# Goal of the exercise
Each line of the material must be repeated precisely, with the pictures left out.

# Provided data
——————————

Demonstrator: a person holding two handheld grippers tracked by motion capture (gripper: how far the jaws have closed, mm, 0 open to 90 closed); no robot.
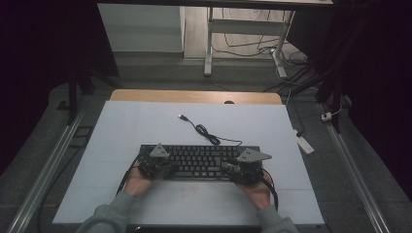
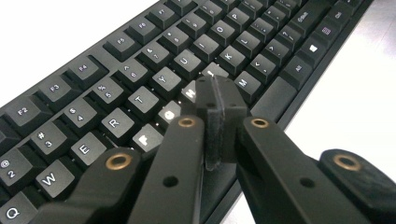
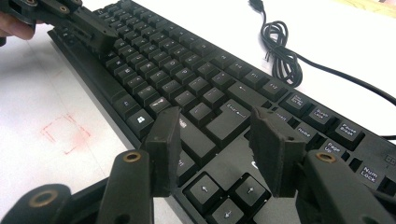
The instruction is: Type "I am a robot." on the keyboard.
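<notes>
The keyboard [image 1: 199,161] lies flat on the white surface [image 1: 145,126], so its keys face up. The left gripper [image 2: 215,100], pressed together like one finger, pokes its middle keys. The right gripper [image 3: 219,140] hangs spread over its arrow keys, pinching nothing.

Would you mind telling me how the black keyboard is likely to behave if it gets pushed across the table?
The flat black plastic keyboard will probably slide as one stiff slab on the smooth white tabletop, not tip. Its loosely coiled black USB cable is floppy and would likely drag behind.
</notes>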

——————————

# Expected answer
Demonstrator: a person holding two handheld grippers tracked by motion capture (gripper: how far the jaws have closed, mm, 0 open to 90 closed); no robot.
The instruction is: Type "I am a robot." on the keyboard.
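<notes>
The keyboard [image 1: 199,161] lies flat on the white surface [image 1: 145,126], so its keys face up. The left gripper [image 2: 215,100], pressed together like one finger, pokes its middle keys. The right gripper [image 3: 219,140] hangs spread over its arrow keys, pinching nothing.

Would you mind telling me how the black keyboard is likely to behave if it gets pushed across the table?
The flat black plastic keyboard will probably slide as one stiff slab on the smooth white tabletop, not tip. Its loosely coiled black USB cable is floppy and would likely drag behind.
</notes>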

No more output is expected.